The Spotify model can help you to understand how things are done at Spotify, but you shouldn’t copy it in your own organization. It changes all the time as people at Spotify learn and discover new things. There is no one way in which software is developed at Spotify.

The way that Spotify develops software was first described by Henrik Kniberg and Anders Ivarsson in Scaling Agile @ Spotify with Tribes, Squads, Chapters & Guilds. Their 2012 paper provided a snapshot of the way of working at that time at Spotify, as Kniberg explained in the InfoQ interview scaling agile at spotify:

It wasn’t a big re-make, more like a continuous stream of small iterative improvements to our organization and process. We have been growing for three years, and the way we work today has evolved naturally over time.

Spotify has been growing and the way that software is developed keeps on changing. There is no one way in which software is developed at Spotify; Spotify encourages their employees to learn and adapt their way of working continuously.

In the 2015 InfoQ interview learning fast at Spotify, Simon Marcus explains how Spotify tries to grow up and mature without losing their founding spirit and culture:

The problems that a company like Spotify faces on a day-to-day basis trying to serve twenty million daily active users are just widely different from the problems that a startup trying to find its market faces. Our constraints are different, the boundaries of our work are different, the fact that in an early stage startup you just kind of know everybody and everybody does everything, that’s not really feasible in an organization the size that Spotify has gotten to be- about fifteen hundred people now, seven hundred in tech product and design. So our approach is what futurist Warren Benes calls an ad-hocracy, which is an organization that is intentionally designed for flexibility and adaptation, and is maybe less concerned about extracting every last dollar of every activity that you engage in, and what this means is that we have, as I talked about, a relatively high tolerance for failure. And we have a relatively high tolerance for inefficiency in the name of making sure that we are doing the right thing.

One of the core guiding principles at Spotify is autonomy. Kristian Lindwall and Cliff Hazell from Spotify explained in a 2015 conference talk why autonomy is at the heart of agility in the InfoQ interview role of autonomy in agility:

Autonomy has a Greek origin; it means having the freedom to choose. Autonomy is always within boundaries. Boundaries come in forms of clarity and constraints, something that you should aim to make as explicit as you can (often together with the teams themselves). Overall, Spotify aims to have a culture of highly autonomous, well aligned teams. You can have both, but you need to work for it, said Lindwall and Hazell. Always make sure teams have access to their stakeholders and know their purpose.
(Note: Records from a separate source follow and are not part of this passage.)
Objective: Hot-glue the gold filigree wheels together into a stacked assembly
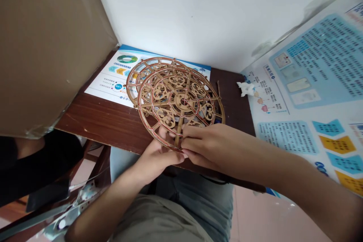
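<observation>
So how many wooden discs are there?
2: the front disc, held by the left hand and right hand, and another disc partly behind it; more may be hidden.

A laser-cut wooden wheel (181, 102), tan fretwork with red-edged rims, 8 spokes and a round central hub, stood tilted on its lower edge. It overlapped a 2nd fretted wheel (138, 77) just behind it. The left hand (157, 159) and right hand (210, 145) pinched the lower rim, above a printed sheet (110, 79) on a brown wooden table (96, 119).
</observation>
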Tool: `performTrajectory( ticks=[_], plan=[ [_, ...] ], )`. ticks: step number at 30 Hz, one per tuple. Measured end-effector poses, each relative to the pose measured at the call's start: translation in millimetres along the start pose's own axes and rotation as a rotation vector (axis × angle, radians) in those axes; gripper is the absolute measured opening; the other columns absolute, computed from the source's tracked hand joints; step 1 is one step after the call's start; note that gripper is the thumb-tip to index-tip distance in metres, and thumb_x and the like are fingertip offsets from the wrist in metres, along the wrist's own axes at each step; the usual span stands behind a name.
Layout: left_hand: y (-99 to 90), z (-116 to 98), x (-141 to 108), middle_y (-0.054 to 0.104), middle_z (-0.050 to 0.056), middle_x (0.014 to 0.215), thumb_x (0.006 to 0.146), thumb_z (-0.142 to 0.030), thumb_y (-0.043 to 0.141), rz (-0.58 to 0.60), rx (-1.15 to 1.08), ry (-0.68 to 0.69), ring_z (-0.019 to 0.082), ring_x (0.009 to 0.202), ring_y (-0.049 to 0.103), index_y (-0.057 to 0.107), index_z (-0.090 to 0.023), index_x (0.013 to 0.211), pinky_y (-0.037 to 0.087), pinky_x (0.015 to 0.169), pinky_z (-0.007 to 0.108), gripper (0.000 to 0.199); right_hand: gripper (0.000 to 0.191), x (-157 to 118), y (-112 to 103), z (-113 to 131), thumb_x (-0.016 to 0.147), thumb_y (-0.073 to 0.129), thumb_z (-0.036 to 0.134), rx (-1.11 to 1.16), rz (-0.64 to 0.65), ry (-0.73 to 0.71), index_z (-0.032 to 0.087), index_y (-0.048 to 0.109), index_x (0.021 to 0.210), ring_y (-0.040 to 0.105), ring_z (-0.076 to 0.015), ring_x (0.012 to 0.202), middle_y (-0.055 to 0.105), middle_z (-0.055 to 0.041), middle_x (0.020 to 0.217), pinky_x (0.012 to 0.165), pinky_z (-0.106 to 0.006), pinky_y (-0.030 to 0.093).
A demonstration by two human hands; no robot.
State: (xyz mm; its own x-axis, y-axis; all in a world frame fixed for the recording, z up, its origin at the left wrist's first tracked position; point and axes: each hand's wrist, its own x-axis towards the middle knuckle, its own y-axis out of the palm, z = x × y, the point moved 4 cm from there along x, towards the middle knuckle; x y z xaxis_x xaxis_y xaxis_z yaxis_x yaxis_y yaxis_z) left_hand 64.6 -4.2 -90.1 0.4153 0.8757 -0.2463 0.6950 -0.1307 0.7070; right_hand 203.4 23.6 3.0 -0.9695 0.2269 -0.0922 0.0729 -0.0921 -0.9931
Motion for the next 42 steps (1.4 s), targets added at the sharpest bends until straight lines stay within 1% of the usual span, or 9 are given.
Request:
performTrajectory(
  ticks=[4,8,12,14,16,25,29,36,42],
  plan=[
    [-0.2,0,0,0.076,-0.002,0.104,0.072,-0.012,0.090,0.009,0.025,-0.009,0.020,0.099,0.074,0.065,-0.025,0.120,0.056,0.091,0.032,0.056,0.023,3,1,0,0.099,0.070,0.005,0.071,0.023,0.005,0.023,0.078,0.086,0.068,-0.0277,0.111,0.077,-0.0078,0.102,0.090,-0.039,0.060],
    [4.5,-3,0,0.076,-0.002,0.114,0.072,-0.009,0.086,0.011,-0.042,-0.010,0.020,0.103,0.075,0.065,-0.029,0.123,0.058,0.090,0.031,0.059,0.023,-6,-3,-10,0.109,0.062,0.013,0.390,-0.039,0.183,0.022,0.077,0.095,0.071,-0.0216,0.096,0.075,-0.0064,0.103,0.084,-0.034,0.059],
    [10.7,-7,0,0.073,0.001,0.139,0.073,-0.004,0.080,0.049,-0.120,0.012,0.029,0.128,0.072,0.063,-0.034,0.131,0.062,0.103,0.044,0.068,0.025,-28,-1,-8,0.118,0.051,0.025,0.511,-0.261,0.306,0.020,0.074,0.111,0.070,-0.0173,0.087,0.072,-0.0069,0.108,0.076,-0.031,0.055],
    [10.8,-7,0,0.076,0.001,0.131,0.073,-0.004,0.080,0.044,-0.116,0.012,0.031,0.131,0.072,0.065,-0.032,0.127,0.062,0.107,0.047,0.063,0.020,-36,4,-2,0.117,0.052,0.021,0.490,-0.385,0.313,0.020,0.072,0.118,0.071,-0.0184,0.096,0.073,-0.0083,0.113,0.083,-0.031,0.055],
    [9.3,-6,0,0.078,0.001,0.122,0.072,-0.005,0.082,0.025,-0.086,0.003,0.031,0.129,0.073,0.065,-0.030,0.121,0.062,0.109,0.048,0.058,0.019,-39,10,3,0.116,0.054,0.018,0.503,-0.425,0.331,0.020,0.071,0.124,0.071,-0.0199,0.105,0.074,-0.0100,0.121,0.090,-0.033,0.055],
    [5.0,-3,-2,0.073,0.000,0.112,0.069,-0.005,0.084,-0.015,-0.017,-0.018,0.025,0.117,0.074,0.065,-0.025,0.113,0.064,0.101,0.040,0.052,0.027,-29,18,-17,0.118,0.053,0.029,0.741,-0.195,0.361,0.021,0.077,0.108,0.069,-0.0201,0.098,0.070,-0.0071,0.113,0.086,-0.033,0.052],
    [2.6,-1,-2,0.071,0.000,0.112,0.069,-0.007,0.085,-0.021,-0.013,-0.027,0.026,0.118,0.073,0.065,-0.025,0.113,0.063,0.104,0.042,0.051,0.030,-26,17,-21,0.118,0.053,0.035,0.765,-0.175,0.322,0.021,0.077,0.108,0.069,-0.0192,0.097,0.071,-0.0059,0.110,0.085,-0.032,0.052],
    [1.9,-4,-3,0.073,0.000,0.111,0.070,-0.009,0.085,-0.033,0.040,-0.032,0.024,0.113,0.073,0.065,-0.025,0.110,0.059,0.104,0.041,0.048,0.024,-20,12,-20,0.115,0.060,0.026,0.740,-0.129,0.349,0.019,0.077,0.100,0.070,-0.0198,0.094,0.072,-0.0050,0.106,0.082,-0.032,0.052],
    [-2.1,1,-2,0.072,0.000,0.111,0.071,-0.011,0.088,-0.013,0.052,-0.015,0.023,0.112,0.070,0.066,-0.025,0.111,0.054,0.102,0.038,0.048,0.023,-18,10,-21,0.116,0.059,0.027,0.766,-0.101,0.345,0.021,0.076,0.101,0.070,-0.0197,0.099,0.071,-0.0041,0.110,0.085,-0.032,0.050]
  ],
)
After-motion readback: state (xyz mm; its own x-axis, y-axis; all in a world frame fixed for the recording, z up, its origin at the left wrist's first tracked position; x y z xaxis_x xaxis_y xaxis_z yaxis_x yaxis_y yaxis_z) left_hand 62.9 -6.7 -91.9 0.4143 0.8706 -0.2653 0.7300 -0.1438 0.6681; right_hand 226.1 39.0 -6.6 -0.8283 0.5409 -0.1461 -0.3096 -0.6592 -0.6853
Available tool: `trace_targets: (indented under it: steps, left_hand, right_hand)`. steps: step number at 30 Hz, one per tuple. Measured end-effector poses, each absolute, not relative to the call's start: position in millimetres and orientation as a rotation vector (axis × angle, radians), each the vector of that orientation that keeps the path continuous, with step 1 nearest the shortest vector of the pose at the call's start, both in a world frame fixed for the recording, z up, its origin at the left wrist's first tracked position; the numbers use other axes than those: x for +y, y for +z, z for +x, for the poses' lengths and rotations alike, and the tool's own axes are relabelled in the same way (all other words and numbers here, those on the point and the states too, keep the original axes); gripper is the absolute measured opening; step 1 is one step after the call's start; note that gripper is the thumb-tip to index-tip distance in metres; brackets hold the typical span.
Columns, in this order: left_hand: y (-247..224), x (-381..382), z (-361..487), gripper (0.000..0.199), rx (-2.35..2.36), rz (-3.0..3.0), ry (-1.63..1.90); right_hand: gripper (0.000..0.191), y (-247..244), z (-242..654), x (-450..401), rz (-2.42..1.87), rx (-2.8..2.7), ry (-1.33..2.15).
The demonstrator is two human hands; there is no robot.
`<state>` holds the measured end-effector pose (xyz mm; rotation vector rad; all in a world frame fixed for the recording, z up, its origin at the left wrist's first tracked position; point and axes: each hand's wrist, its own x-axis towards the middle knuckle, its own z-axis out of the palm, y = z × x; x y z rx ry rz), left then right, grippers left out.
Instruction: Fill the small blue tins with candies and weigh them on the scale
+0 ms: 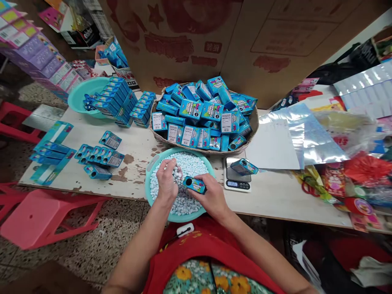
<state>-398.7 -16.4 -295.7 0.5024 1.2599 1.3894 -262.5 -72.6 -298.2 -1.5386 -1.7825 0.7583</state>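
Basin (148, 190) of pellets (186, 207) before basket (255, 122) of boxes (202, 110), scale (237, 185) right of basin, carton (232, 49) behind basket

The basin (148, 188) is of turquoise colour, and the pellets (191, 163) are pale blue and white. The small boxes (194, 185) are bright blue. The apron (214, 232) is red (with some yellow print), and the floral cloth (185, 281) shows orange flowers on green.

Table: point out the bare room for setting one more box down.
Bare table shows between the small blue boxes and the candy basin, and along the front edge between the scale and the packets. Crowded: behind the basin, where the heaped basket stands, and the right end, under the packets.
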Motion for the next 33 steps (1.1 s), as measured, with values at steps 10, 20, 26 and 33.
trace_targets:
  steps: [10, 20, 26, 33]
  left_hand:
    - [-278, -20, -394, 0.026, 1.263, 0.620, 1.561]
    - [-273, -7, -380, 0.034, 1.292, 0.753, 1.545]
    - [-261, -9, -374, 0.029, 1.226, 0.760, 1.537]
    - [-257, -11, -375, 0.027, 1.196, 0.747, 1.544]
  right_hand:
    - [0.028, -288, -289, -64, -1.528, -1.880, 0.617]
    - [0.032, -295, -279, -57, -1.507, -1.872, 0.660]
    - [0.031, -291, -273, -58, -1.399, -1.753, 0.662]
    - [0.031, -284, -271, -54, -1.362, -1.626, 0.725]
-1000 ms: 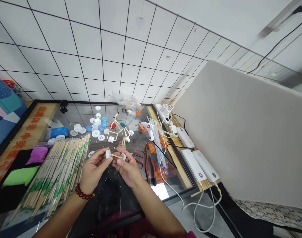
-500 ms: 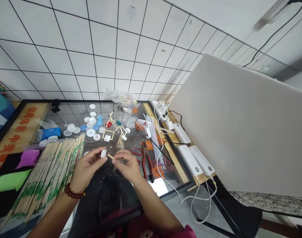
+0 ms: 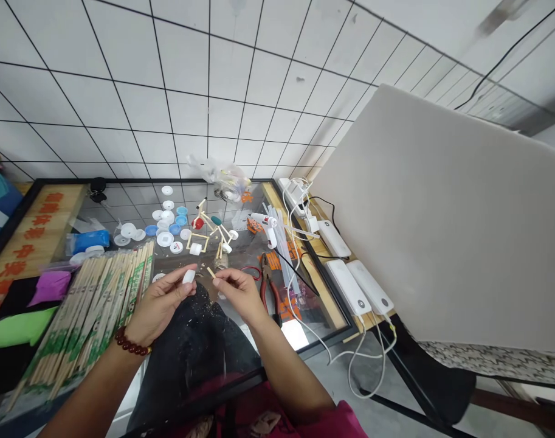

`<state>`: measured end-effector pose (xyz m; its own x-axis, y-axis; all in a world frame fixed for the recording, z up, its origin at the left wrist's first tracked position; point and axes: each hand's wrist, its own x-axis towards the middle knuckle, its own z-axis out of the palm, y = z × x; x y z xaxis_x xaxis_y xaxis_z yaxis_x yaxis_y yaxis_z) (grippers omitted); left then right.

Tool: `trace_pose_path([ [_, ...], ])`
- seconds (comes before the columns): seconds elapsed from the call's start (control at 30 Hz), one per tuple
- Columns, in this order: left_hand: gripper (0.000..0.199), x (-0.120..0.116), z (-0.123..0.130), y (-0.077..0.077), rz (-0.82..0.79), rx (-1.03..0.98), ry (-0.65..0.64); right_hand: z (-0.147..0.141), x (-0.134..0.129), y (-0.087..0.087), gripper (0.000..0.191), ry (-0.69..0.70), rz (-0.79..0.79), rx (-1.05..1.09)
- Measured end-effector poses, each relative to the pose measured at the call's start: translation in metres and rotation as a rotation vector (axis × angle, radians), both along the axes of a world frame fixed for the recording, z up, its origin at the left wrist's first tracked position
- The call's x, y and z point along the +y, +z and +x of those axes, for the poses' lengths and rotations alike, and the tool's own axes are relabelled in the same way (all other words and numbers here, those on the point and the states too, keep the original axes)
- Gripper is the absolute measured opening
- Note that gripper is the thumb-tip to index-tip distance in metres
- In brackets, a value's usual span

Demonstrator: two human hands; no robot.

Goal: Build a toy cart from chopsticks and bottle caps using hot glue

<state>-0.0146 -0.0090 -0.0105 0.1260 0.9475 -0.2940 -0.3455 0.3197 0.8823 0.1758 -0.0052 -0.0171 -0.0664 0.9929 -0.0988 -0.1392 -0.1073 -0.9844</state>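
Observation:
Between the thumb and fingers of my left hand (image 3: 161,299) is a white bottle cap (image 3: 189,277), tilted on its side. My right hand (image 3: 238,292) pinches a short wooden stick (image 3: 211,272), its free end pointing up and left. A small gap separates stick and cap. Just beyond my hands stand small stick frames (image 3: 198,243) with white caps fixed on, a red lump (image 3: 197,224) and a dark green lump (image 3: 216,221). Loose white and blue caps (image 3: 165,239) lie to their left. Pliers (image 3: 270,289) and red-handled scissors (image 3: 251,273) lie by my right hand.
Packed chopsticks (image 3: 90,310) cover the table's left side, beside purple (image 3: 51,288) and green packets (image 3: 22,326). A white glue gun (image 3: 268,225) with its cord and glue sticks (image 3: 286,258) lies right. White power banks (image 3: 345,286) and cables line the right edge.
The stick's end has moved away from the cap and now points more upward. The cap has turned in my left fingers. The view has shifted slightly.

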Motion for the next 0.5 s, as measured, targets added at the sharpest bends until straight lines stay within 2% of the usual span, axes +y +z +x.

Marcus Frödin, director of engineering at Spotify, explained the framework for adopting the culture at Spotify in Spotify wants to be good at failing:

Spotify uses a concept that they call Data Insights Beliefs Bets (DIBBs). DIBBs are "things that we believe about the world, where we want to understand why we believe it" said Frödin. DIBBs are applied for both strategy and culture. (...) Spotify maintains a board with company bets; the things that they have to do right now. This board with bets is open to everyone in the company.

Marcin Floryan, chapter lead at Spotify, spoke at Spark the Change London 2016 about Spotify's current approach to product and software development. This is a summary of his talk there is no Spotify model.

People look at the Spotify model as an example to follow or imitate. This can result in a halo effect bias, argues Floryan, where people look at something which is successful and expect to be successful when they do the same in their company. This is not the most useful way to look at the Spotify model, said Floryan; imitating is a really tricky path to take.

He suggested to looking at the Spotify model as a simplified description of a system or process. The model can help you to understand how things are done at Spotify, but it is not something that you should copy in your own organization.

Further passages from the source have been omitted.